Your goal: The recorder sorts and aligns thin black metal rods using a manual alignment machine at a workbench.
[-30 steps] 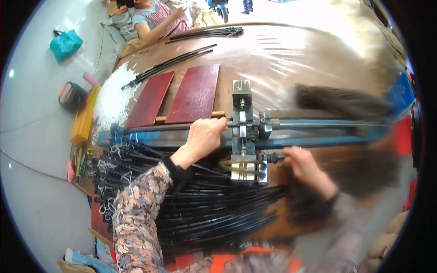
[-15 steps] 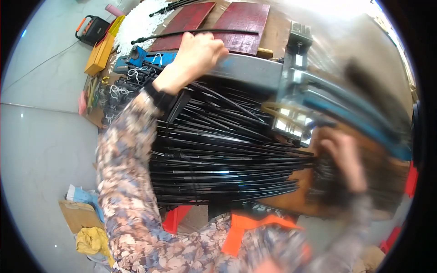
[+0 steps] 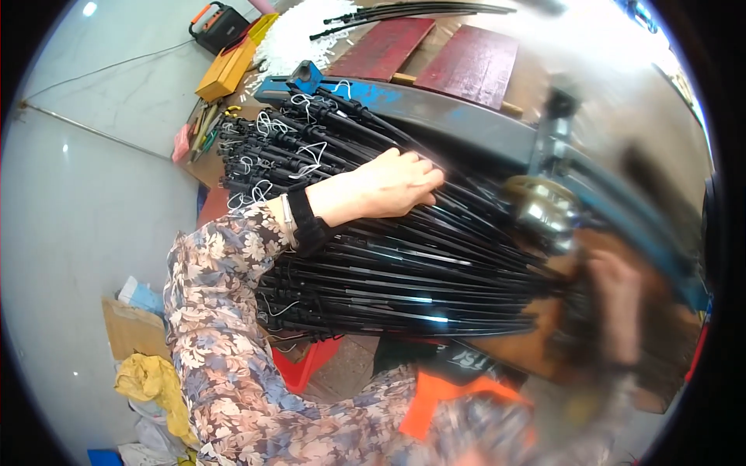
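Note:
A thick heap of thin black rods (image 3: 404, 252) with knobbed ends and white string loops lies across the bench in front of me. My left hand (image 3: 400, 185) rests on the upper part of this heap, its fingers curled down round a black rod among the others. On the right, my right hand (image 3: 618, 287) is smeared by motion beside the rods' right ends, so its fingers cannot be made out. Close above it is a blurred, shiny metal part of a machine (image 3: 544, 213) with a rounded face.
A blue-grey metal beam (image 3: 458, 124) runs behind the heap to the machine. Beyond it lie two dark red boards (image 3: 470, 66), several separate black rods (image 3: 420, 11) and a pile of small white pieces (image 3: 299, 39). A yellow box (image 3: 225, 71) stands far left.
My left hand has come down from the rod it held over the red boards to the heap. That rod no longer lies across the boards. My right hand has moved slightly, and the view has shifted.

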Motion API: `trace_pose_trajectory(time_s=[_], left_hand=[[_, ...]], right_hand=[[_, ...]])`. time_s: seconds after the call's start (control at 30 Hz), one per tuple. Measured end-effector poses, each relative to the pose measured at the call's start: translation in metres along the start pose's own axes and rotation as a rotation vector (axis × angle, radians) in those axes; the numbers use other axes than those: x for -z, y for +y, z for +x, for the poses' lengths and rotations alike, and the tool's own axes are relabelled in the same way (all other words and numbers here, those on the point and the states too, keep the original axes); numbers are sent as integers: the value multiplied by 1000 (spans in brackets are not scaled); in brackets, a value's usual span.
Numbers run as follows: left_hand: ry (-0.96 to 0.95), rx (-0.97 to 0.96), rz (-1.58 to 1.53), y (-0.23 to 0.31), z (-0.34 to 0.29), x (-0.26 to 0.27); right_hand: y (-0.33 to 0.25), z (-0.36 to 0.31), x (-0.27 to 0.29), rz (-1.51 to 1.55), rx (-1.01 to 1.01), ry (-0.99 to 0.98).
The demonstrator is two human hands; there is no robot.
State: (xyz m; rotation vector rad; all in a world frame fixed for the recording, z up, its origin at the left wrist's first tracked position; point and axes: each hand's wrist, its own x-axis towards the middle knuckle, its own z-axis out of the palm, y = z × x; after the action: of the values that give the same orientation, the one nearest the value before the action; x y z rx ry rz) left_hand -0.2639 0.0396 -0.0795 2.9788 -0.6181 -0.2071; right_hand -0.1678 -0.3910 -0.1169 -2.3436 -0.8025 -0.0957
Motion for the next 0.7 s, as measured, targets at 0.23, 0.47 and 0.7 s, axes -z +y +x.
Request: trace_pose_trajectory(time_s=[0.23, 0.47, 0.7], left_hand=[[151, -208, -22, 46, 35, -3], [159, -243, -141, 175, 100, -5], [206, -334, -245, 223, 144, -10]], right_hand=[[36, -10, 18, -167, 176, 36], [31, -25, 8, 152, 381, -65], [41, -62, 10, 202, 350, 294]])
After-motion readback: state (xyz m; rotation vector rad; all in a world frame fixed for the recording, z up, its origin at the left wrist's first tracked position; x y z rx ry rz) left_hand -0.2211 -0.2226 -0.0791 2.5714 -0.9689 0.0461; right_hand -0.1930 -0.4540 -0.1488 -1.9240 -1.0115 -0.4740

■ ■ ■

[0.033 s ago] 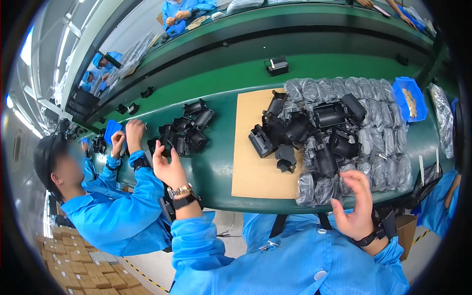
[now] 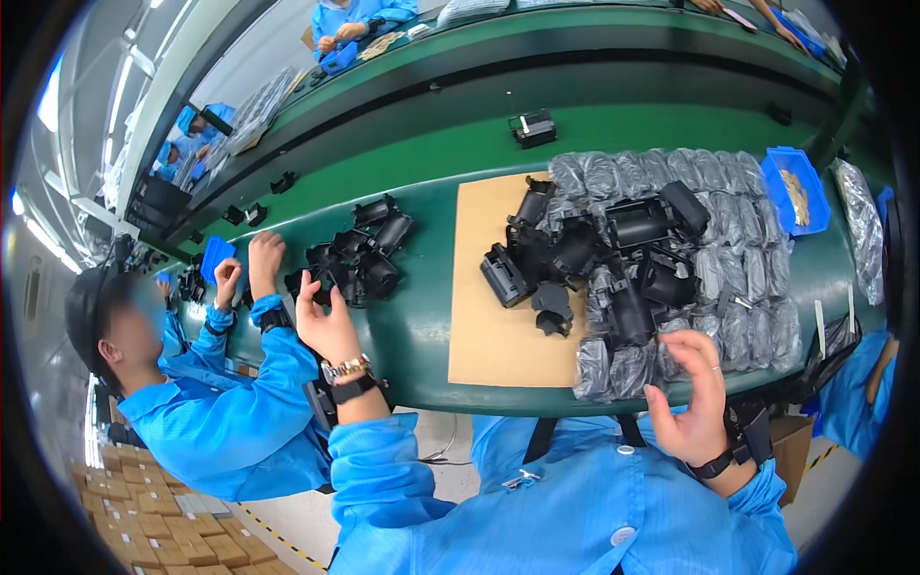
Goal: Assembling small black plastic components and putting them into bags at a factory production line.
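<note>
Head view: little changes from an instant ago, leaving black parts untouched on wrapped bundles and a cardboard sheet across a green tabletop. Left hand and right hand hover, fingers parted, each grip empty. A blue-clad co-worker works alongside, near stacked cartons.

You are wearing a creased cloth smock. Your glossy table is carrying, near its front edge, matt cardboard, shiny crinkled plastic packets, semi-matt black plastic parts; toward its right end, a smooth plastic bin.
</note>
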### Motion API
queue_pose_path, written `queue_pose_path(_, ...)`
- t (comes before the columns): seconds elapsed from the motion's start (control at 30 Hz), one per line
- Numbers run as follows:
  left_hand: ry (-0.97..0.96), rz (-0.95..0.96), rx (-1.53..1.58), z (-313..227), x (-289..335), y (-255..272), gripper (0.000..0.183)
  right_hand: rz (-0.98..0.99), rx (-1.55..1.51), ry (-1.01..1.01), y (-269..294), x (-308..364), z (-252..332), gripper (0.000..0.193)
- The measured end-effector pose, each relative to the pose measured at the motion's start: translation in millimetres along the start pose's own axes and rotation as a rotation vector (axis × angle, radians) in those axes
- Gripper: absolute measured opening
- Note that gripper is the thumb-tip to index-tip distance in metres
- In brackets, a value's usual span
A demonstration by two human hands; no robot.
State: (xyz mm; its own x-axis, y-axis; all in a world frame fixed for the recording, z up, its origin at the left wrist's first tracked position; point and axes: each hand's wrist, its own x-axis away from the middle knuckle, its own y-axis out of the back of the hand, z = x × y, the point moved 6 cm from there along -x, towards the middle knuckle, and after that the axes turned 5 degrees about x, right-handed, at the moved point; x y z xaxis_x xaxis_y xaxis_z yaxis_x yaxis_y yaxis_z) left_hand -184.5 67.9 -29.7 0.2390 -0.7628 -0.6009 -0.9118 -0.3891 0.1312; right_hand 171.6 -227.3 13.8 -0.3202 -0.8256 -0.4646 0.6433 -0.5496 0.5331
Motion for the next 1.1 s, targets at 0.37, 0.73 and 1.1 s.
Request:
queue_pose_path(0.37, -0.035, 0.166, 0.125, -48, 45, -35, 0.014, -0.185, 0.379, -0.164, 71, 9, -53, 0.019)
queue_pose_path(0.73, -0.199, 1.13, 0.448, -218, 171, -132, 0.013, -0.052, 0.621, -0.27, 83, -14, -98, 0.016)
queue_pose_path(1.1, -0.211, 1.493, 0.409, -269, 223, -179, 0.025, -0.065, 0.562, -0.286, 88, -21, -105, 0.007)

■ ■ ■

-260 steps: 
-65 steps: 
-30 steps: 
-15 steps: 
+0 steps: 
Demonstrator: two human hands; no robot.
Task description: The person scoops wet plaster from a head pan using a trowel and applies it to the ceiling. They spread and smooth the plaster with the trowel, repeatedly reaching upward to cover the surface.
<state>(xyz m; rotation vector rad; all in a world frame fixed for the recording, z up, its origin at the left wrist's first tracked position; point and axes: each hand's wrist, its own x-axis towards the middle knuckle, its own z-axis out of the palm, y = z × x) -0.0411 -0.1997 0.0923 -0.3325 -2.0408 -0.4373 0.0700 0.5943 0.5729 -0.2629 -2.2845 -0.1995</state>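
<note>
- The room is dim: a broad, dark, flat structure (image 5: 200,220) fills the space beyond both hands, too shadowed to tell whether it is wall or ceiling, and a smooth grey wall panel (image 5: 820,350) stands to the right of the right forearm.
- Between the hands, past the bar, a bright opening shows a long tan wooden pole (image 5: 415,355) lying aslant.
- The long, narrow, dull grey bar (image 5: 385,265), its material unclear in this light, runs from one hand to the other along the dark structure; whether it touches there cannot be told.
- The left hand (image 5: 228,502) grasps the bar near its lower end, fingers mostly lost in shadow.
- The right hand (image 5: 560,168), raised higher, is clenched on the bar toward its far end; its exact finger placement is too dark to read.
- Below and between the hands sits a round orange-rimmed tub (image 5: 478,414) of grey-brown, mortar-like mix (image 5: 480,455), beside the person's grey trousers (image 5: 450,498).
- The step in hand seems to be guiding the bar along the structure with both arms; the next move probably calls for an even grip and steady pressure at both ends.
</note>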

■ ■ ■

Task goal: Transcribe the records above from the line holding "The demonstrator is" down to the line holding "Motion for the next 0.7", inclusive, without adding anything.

Task result:
The demonstrator is two human hands; there is no robot.
State: (xyz m; rotation vector rad; all in a world frame fixed for the recording, z up, its origin at the left wrist's first tracked position; point and axes: each hand's wrist, its own x-axis towards the middle knuckle, its own z-axis out of the palm, y = z × x; after the action: of the values that give the same orientation, the one nearest the value before the action; x y z rx ry rz) left_hand -0.2639 0.0396 -0.0795 2.9788 -0.6181 -0.2071; right_hand -0.1678 -0.3910 -0.1169 -2.3436 -0.8025 -0.0957
Motion for the next 0.7 s, as measured, targets at 0.23, 0.47 and 0.7 s, axes -z +y +x.

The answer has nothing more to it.